RE: Colin new linkedin post re Mitsu6 Jan 2025 10:38
mitsubishi electric mobility corp. ("memco") has announced a collaboration agreement with seeing machines covering #automotive #dms #oms and guardian (fleet) gen3. it is a huge deal, let's dive in. this is a collaboration agreement not a simple t1/t2 purchase agreement, which implies that from now memco will bid only seeing machines for auto rfqs. that suggests existing arrangements (with smart eye?) will be terminated, which could explain the "deep layoffs" announced by affectiva (a smart eye company) in december. the very serious issues with the dms in the mitsubishi triton have been discussed here already and need not be rehashed. mitsubishi listened and adapted.
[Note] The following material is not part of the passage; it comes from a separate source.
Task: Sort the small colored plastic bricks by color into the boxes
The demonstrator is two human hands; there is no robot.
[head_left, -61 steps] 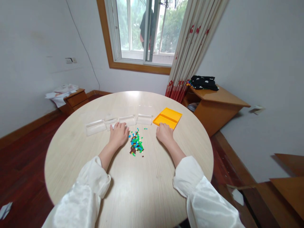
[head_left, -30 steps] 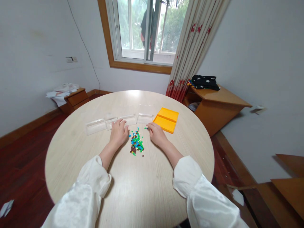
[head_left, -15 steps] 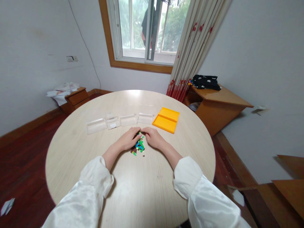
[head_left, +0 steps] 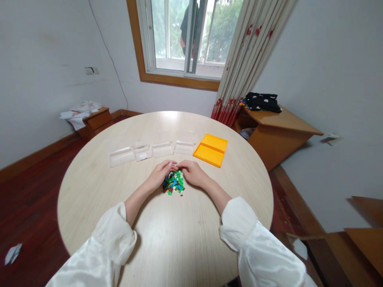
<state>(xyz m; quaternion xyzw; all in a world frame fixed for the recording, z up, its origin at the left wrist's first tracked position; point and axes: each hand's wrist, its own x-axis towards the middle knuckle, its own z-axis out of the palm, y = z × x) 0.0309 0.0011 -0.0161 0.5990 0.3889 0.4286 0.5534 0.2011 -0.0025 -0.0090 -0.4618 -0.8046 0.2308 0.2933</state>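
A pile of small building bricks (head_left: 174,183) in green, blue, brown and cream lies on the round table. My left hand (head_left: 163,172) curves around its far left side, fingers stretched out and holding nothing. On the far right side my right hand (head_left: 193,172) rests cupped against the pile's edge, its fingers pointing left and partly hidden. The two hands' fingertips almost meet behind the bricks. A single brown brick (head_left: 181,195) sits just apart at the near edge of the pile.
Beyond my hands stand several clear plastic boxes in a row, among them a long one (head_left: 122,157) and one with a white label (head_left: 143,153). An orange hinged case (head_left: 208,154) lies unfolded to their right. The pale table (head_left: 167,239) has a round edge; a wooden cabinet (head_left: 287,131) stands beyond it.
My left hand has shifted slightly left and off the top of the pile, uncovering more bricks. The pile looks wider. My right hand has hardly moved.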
seeing machines now has three global t1 partners, each with a slightly different regional oem bias: magna (n. america); valeo (europe); memco (japan). all are established in china too. adding a fourth t1 with an oem focus on korea might be next. advanced distraction algorithms and #humanfactors expertise appears to be the key competencies accessed by memco, underlining seeing machines' leadership in these areas, along with compliance for #ncap26 and #gsr.
it is assumed mitsubishi motors, nissan, and subaru will be the first auto oems targeted by memco, and we may see something this week. toyota is the big win, but has a well established dms partnership with aisin/denso; mazda's decision for dms is unknown but likely still in play.
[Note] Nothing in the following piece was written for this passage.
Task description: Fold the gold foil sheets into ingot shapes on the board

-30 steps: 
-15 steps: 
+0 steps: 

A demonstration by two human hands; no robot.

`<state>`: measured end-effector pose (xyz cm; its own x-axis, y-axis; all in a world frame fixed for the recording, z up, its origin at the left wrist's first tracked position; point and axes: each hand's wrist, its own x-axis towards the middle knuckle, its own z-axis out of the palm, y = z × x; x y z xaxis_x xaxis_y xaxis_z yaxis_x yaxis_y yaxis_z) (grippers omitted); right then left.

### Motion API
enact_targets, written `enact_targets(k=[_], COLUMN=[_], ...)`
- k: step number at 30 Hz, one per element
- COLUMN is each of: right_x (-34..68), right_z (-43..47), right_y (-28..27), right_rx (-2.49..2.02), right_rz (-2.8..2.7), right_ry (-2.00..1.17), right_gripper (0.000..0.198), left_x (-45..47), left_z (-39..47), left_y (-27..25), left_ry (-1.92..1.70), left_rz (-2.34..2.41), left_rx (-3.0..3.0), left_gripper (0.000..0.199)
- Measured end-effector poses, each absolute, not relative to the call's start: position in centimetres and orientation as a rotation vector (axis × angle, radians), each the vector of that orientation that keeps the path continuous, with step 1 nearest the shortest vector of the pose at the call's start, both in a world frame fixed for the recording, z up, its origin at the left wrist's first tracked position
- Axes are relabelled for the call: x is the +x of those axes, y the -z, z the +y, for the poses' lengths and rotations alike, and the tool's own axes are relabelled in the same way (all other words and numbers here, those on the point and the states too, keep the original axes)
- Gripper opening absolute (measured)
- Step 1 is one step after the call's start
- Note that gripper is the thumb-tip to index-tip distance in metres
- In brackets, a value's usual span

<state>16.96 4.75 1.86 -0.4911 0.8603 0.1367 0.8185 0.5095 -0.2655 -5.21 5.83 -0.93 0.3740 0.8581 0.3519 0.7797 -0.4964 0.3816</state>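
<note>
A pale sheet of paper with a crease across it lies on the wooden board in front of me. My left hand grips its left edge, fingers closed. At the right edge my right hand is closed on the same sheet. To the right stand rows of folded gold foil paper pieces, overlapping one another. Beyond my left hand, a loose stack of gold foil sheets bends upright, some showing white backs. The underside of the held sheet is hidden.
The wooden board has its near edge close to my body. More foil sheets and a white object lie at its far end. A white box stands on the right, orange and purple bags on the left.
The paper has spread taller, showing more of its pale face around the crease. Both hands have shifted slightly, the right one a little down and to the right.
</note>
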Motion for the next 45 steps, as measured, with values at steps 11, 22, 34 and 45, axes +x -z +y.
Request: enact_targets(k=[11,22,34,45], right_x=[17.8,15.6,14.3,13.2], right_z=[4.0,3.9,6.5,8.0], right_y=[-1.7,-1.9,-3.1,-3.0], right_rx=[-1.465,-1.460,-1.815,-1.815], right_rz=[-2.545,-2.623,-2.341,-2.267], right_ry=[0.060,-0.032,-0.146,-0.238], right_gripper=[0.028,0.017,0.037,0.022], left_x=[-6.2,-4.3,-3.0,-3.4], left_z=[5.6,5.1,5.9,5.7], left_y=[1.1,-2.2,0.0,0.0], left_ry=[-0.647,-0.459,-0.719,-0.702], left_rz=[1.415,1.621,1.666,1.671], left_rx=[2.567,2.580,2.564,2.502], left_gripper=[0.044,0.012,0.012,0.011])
the strategy appears to center on memco targeting denso for dms in both auto rfqs and commercial vehicles. denso offers aftermarket dms for trucks (using signals from xperi) mostly in japan. guardian gen3 is now to be marketed in the fleet aftermarket in n. america, europe and japan using the established memco distribution channel, instantly massively expanding customer reach. the gen3 box has been ****logated in after manufacture trucks sold in europe (wrightbus), showing compliance with #ddaw for gsr. thus the agreement immediately takes memco into both aftermarket and after manufacture dms supply for commercial vehicles. will fuso be the first customer win?
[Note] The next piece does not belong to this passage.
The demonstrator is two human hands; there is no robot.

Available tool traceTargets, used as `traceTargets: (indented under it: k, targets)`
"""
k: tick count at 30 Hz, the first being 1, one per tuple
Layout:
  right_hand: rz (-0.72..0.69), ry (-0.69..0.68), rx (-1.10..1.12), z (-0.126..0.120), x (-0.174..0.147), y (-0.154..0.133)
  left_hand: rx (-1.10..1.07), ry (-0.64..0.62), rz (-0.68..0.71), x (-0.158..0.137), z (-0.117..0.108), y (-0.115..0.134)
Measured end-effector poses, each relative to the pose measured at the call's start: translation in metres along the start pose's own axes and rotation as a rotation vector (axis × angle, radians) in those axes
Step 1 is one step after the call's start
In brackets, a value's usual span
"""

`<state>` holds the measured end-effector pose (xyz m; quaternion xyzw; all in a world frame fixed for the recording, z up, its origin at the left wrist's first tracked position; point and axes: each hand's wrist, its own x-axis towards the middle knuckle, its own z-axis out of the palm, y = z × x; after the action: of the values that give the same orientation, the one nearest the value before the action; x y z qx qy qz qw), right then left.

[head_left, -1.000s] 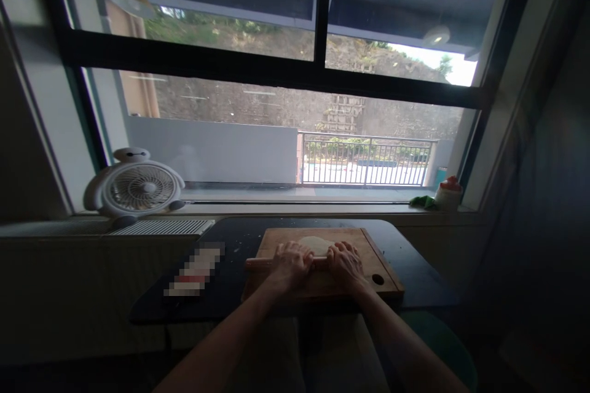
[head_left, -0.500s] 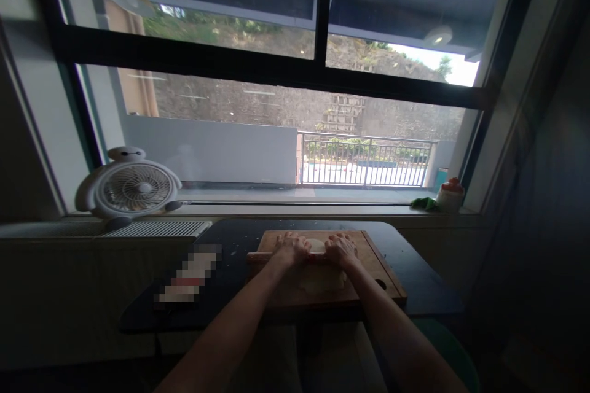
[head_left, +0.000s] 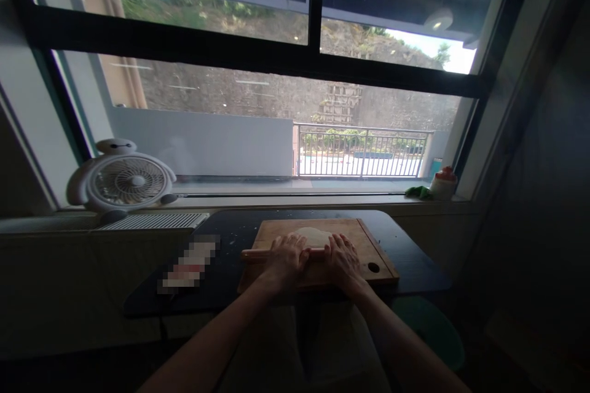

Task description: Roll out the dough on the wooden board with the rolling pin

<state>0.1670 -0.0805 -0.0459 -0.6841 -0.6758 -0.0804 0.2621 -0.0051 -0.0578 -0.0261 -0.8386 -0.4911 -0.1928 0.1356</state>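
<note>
A wooden rolling pin [head_left: 254,254] lies crosswise on a wooden cutting board [head_left: 271,230]. My left hand [head_left: 286,254] rests over the pin left of its middle, fingers curved across it and thumb toward the centre. To the right, my right hand [head_left: 343,255] grips the same pin, its fingers stretched forward over the top. Between and beyond both hands shows pale, flat dough [head_left: 315,236]. My hands and the pin hide part of it.
The board sits on a dark table [head_left: 405,267]. At the table's left lies a pixelated item [head_left: 191,265]. A white fan [head_left: 133,181] stands at the left by the window. A bottle [head_left: 443,184] and a green cloth [head_left: 418,192] are on the sill. Below right is a green stool [head_left: 428,328].
Both hands and the pin have come back toward me over the board. More dough shows beyond the pin, less on the near side. My fingers are straighter. The view has tilted slightly.
</note>
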Motion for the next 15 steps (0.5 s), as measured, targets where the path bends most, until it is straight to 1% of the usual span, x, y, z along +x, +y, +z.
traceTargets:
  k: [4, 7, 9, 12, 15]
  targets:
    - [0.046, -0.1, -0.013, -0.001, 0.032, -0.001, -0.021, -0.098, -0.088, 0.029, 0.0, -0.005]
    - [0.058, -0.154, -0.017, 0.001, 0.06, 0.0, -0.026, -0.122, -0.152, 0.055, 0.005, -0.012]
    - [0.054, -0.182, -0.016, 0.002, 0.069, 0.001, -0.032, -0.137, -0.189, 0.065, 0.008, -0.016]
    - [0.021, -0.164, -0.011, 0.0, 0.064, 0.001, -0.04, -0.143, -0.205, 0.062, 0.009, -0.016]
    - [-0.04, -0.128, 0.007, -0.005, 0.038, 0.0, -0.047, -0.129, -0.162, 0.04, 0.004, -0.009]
memco has a 19.90% stake in seeing machines as part of the agreement, now making it the largest investor. this number is significant and signals an intent for a long-term partnership between the two companies, rather than sets memco to buy seeing machines outright (see "buying a husk"). seeing machines is evidently pursuing close partnerships across auto and commercial vehicles, rather than competing with t1 partners by becoming a "software tier-1," thus blurring the lines between collaboration partner and competitor.
bottom line: memco selected a partner, and that partner was seeing machines.